A couple of points concerning this form:

1) When the adjective substitutes a noun it is _required.

_If I got this right this means that in the following construction you _have to_ use the longer form.

- Za koga si govorio?
- Za visokoga.

(btw I just came up with this example - I didn't read it in a book, so it may sound totally weird. I was looking for an example with a case where the distinction between long and longer form is clear) 

2) It is used for emphasis

3) It is used more in Croatian (in her final sociolinguistic commentary R. Alexander says that Croatians would rather say *Gramatika francuskoga jezika* than *Gramatika francuskog jezika*) 

4) Also in Croatian the -e extension in Dat/Loc Sing carries locative meaning while the -u extension carries dative meaning

Are these points correct and is there something else I should know about this particular form?

Thank you.


----------



## Brainiac

May I be the first to reply?  I'm learning with you too. 

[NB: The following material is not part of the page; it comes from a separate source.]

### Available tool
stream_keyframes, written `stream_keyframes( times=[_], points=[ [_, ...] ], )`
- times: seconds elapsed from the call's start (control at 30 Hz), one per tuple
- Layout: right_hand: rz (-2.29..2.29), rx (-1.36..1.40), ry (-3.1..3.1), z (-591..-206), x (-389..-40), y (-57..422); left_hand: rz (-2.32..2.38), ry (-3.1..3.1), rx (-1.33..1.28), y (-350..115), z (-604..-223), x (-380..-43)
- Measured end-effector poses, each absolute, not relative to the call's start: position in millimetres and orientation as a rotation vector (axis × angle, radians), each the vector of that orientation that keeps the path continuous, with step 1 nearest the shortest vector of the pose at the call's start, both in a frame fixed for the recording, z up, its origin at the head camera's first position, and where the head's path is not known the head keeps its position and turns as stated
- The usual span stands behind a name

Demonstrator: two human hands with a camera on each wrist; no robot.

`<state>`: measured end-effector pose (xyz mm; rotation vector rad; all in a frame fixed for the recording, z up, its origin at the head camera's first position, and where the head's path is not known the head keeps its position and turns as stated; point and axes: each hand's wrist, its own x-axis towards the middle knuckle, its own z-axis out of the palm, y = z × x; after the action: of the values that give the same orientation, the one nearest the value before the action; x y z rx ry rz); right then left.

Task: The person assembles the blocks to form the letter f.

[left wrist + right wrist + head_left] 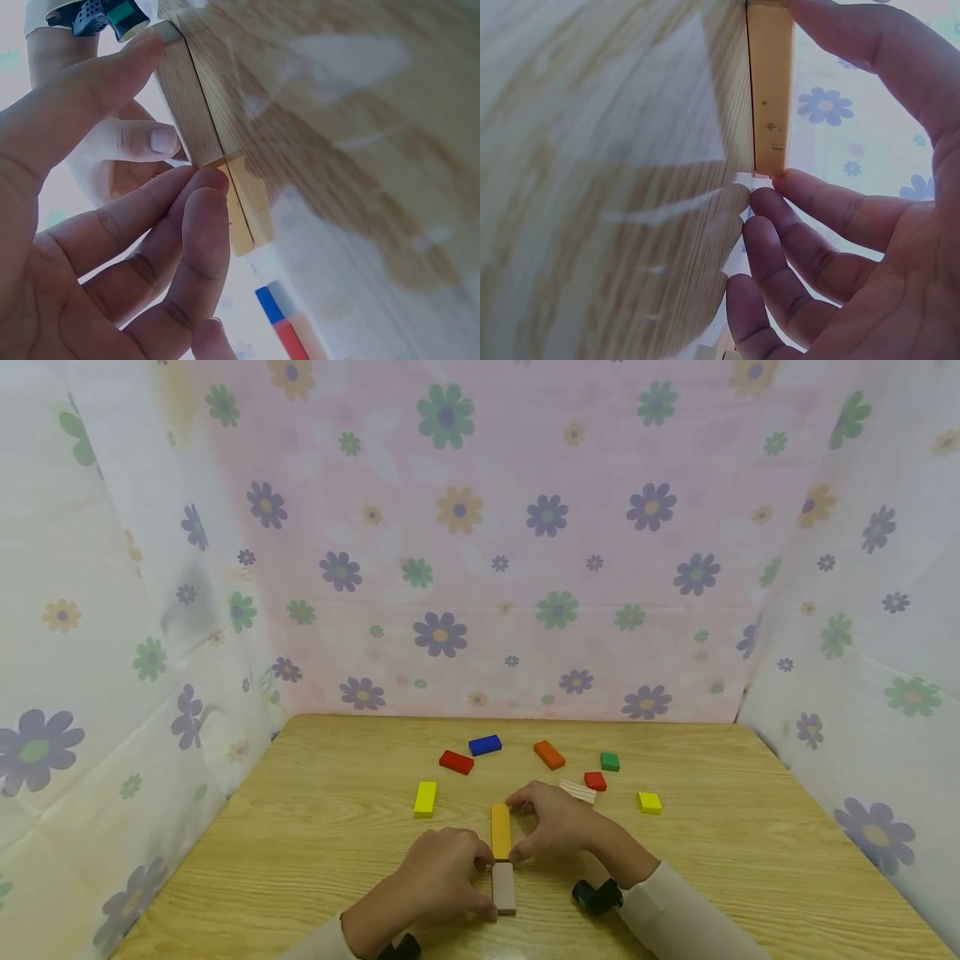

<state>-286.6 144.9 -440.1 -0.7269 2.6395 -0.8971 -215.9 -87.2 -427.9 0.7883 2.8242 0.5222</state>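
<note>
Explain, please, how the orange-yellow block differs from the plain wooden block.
The orange-yellow block is brightly coloured; the plain wooden block is pale beige. The orange-yellow block lies farther away, the plain wooden block nearer. Both lie flat on the table, end to end.

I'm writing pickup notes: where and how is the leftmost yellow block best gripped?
I'd pinch the yellow block at the middle of its two long sides, coming down from above: it lies flat, is narrow across, and nothing touches those sides.
</note>
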Motion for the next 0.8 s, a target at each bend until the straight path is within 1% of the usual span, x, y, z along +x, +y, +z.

1. Well, it makes sense, but I'm not sure that it's a "must".
 - Kom si dao knjigu?
 - Onom ćelavom. (in conversation) (Ćelavom bre! / Onom bre ćelavom - even more often)
ili
 - Ćelavome. (This is rarer, at least in everyday speech, but here adjective serves as a noun/pronoun and marks a person with bold head, not boldness, except if 
a. the person has nickname _Ćelavi_ (Dao sam Ćelavom), like a red-hair woman is Crvena and 
b. we all know who we talk about, so just "Ćelavom", shorter version - we know who's the guy. But if we don't know the person, just _Ćelavom_ sounds incomplete, something must follow it, for example - _Ćelavom u plavoj majici/ Ćelavom u prvom redu / Ćelavom čoveku u plavoj majici iz prvog reda_ )

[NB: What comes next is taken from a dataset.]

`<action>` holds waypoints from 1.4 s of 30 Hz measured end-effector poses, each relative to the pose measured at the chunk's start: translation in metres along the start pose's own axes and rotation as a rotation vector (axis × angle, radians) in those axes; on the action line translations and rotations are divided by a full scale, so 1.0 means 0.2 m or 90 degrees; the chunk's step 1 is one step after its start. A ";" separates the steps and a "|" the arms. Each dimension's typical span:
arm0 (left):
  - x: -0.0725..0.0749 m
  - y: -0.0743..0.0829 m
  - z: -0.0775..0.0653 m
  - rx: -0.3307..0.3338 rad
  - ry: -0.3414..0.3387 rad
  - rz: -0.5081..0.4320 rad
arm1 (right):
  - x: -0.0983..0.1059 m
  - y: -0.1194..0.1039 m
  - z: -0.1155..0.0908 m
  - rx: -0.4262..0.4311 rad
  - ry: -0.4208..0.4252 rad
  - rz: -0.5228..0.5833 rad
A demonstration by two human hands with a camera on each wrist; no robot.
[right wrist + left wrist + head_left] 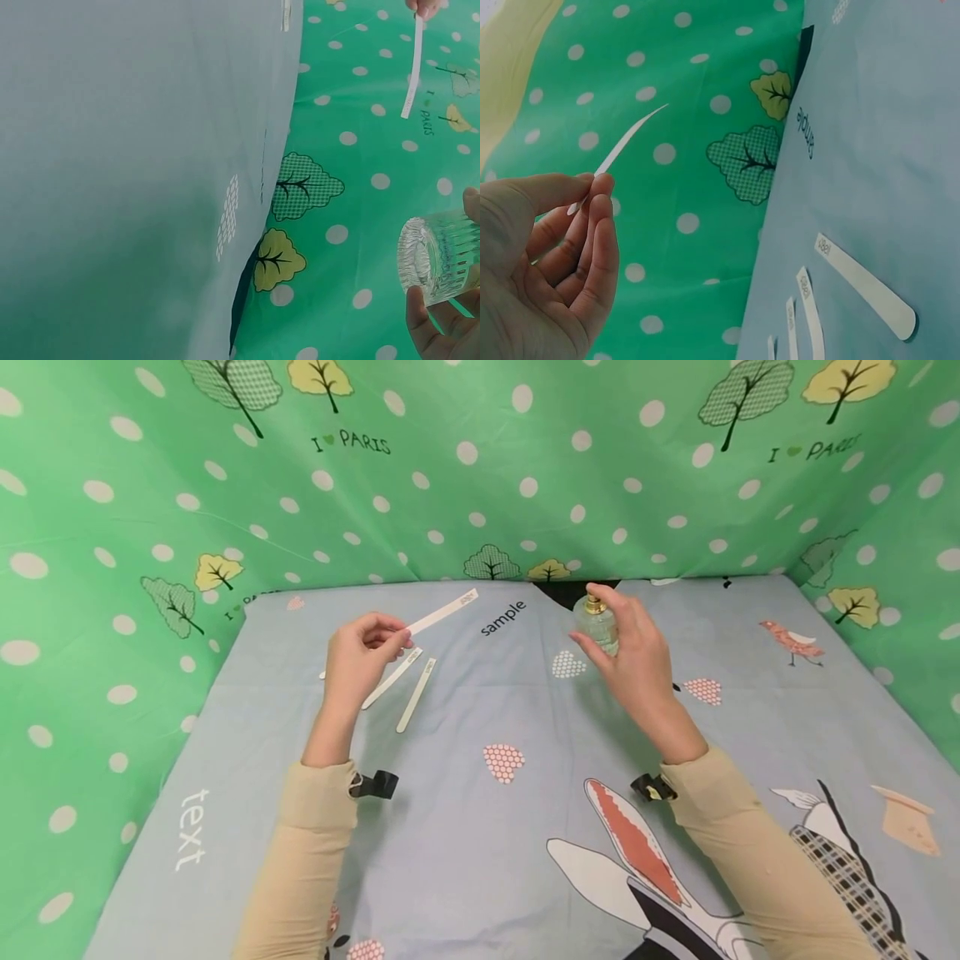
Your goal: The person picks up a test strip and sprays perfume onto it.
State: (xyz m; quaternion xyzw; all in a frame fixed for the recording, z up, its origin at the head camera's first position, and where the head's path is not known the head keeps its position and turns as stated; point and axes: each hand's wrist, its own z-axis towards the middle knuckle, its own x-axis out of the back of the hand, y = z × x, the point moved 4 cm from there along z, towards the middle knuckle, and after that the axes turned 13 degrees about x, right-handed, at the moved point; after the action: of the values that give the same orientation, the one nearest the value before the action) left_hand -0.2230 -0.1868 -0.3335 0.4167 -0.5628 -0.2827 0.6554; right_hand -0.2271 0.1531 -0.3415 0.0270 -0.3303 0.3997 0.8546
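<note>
My left hand (354, 656) pinches a white perfume test strip (452, 610) between thumb and fingertips, its printed end pointing up and right. In the left wrist view the strip (622, 146) looks slightly bent. Over the far right part of the table, my right hand (637, 656) grips a clear glass perfume bottle (594, 628) with a gold neck. The index finger lies on its top and the thumb is at its lower side. The right wrist view shows the ribbed glass base of the bottle (450, 251). Bottle and held strip are apart.
Below the left hand, more test strips lie on the table: one strip (416, 695), another strip (392, 680), and others partly hidden. A printed grey-blue cloth (465, 852) covers the table. Green dotted fabric (427, 468) hangs behind it and at the sides.
</note>
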 end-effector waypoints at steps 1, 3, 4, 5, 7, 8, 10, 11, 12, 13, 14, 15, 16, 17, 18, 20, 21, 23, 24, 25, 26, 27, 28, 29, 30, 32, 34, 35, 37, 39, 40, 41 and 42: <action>0.00 0.00 0.00 -0.001 0.000 0.001 | 0.00 0.00 0.00 -0.001 0.001 0.001; 0.01 0.00 0.00 0.000 0.002 0.003 | 0.01 0.00 0.01 -0.002 0.002 0.002; 0.01 0.00 0.00 0.000 0.003 0.002 | 0.01 0.00 0.01 -0.003 0.003 0.002; 0.02 0.00 0.00 0.001 0.005 0.002 | 0.01 0.00 0.01 -0.002 0.003 0.003; 0.03 0.00 0.00 0.004 0.010 0.001 | 0.01 0.00 0.01 -0.001 0.003 0.004; 0.04 -0.01 0.01 0.006 0.013 0.000 | 0.02 0.00 0.02 -0.001 0.002 0.003; 0.05 -0.01 0.01 0.009 0.017 -0.004 | 0.02 0.00 0.02 0.001 -0.002 0.002; 0.06 -0.02 0.01 0.011 0.019 -0.006 | 0.02 0.00 0.02 0.002 -0.003 0.002; 0.07 -0.02 0.01 0.013 0.020 -0.009 | 0.02 -0.01 0.02 0.003 -0.004 0.002; 0.07 -0.03 0.01 0.014 0.021 -0.012 | 0.02 -0.01 0.02 0.004 -0.005 0.002; 0.08 -0.03 0.02 0.015 0.022 -0.014 | 0.02 -0.01 0.02 0.005 -0.006 0.002; 0.08 -0.04 0.02 0.015 0.023 -0.018 | 0.02 -0.01 0.02 0.007 -0.007 0.002; 0.09 -0.04 0.02 0.015 0.023 -0.021 | 0.02 -0.01 0.02 0.008 -0.006 0.001; 0.09 -0.04 0.02 0.017 0.024 -0.024 | 0.02 0.00 0.02 0.010 -0.005 0.000; 0.10 -0.05 0.02 0.018 0.025 -0.026 | 0.02 0.00 0.02 0.010 -0.004 -0.001; 0.10 -0.05 0.03 0.019 0.028 -0.028 | 0.02 0.00 0.02 0.011 -0.003 -0.003; 0.11 -0.06 0.03 0.022 0.029 -0.030 | 0.02 0.00 0.01 0.011 -0.002 -0.003; 0.11 -0.06 0.04 0.024 0.035 -0.027 | 0.02 0.00 0.01 0.007 0.002 -0.003; 0.12 -0.06 0.04 0.024 0.039 -0.026 | 0.02 0.00 0.01 0.005 0.001 -0.003; 0.12 -0.07 0.04 0.024 0.043 -0.024 | 0.02 0.00 0.00 0.003 0.000 -0.002; 0.12 -0.07 0.05 0.025 0.046 -0.024 | 0.02 0.00 0.00 0.000 -0.001 -0.002; 0.13 -0.08 0.05 0.026 0.049 -0.024 | 0.02 0.00 0.00 -0.002 -0.003 -0.001; 0.13 -0.08 0.06 0.027 0.052 -0.024 | 0.02 0.00 0.00 -0.005 -0.005 0.001; 0.14 -0.09 0.06 0.031 0.054 -0.029 | 0.01 -0.01 -0.01 -0.007 -0.009 0.002; 0.14 -0.10 0.07 0.036 0.055 -0.034 | 0.01 -0.01 -0.01 -0.010 -0.013 0.003; 0.15 -0.12 0.08 0.050 0.055 -0.050 | 0.01 -0.01 -0.02 -0.015 -0.018 0.003; 0.15 -0.15 0.09 0.064 0.055 -0.064 | 0.01 -0.01 -0.03 -0.019 -0.022 0.003; 0.16 -0.16 0.10 0.071 0.053 -0.072 | 0.00 -0.01 -0.03 -0.022 -0.025 0.004; 0.17 -0.18 0.11 0.086 0.053 -0.089 | 0.00 -0.01 -0.04 -0.025 -0.027 0.002; 0.18 -0.21 0.13 0.102 0.054 -0.099 | 0.00 -0.01 -0.04 -0.028 -0.026 0.005; 0.18 -0.22 0.13 0.110 0.056 -0.104 | 0.00 -0.01 -0.04 -0.030 -0.026 0.007; 0.19 -0.24 0.14 0.119 0.057 -0.109 | 0.01 -0.01 -0.04 -0.030 -0.026 0.008; 0.19 -0.26 0.15 0.129 0.061 -0.112 | 0.01 -0.01 -0.05 -0.031 -0.023 0.009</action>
State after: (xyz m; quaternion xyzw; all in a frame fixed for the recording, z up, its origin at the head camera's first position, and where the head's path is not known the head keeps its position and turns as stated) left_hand -0.2399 -0.2517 -0.3577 0.5415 -0.5178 -0.2611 0.6087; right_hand -0.2207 0.1557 -0.3476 0.0115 -0.3552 0.3970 0.8462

2) It may emphasis the adjective "pinpoints" a noun (person in your example), but... not necessary.... I would say there are plenty other "methods" to emphasis something (order of words, word tone, "input" of other words/expressions to stress the meaning of the sentence etc.)

3) I have NEVER heard here *Gramatika francuskoga jezika*. (Ok, maybe I heard now and then, but it's absolutely odd)
(Now I remember one exapmle - in cursing: Franskoga li mu jezika!)

4) For example?


----------



## Duya

I would hardly ever use a long form (Serbian speaker of Bosnian origin). Maybe in situation 1, or if I write a particularly poetic text. All your examples sound like formal Croatian to me.


----------



## DenisBiH

Where Bosnian is concerned, some, but not all, post-1990 linguists and authors in general prefer the longer forms (francuskoga, francuskome) in writing. In spoken everyday Bosnian mostly shorter forms (francuskog, francuskom) are used, at least in Sarajevo. 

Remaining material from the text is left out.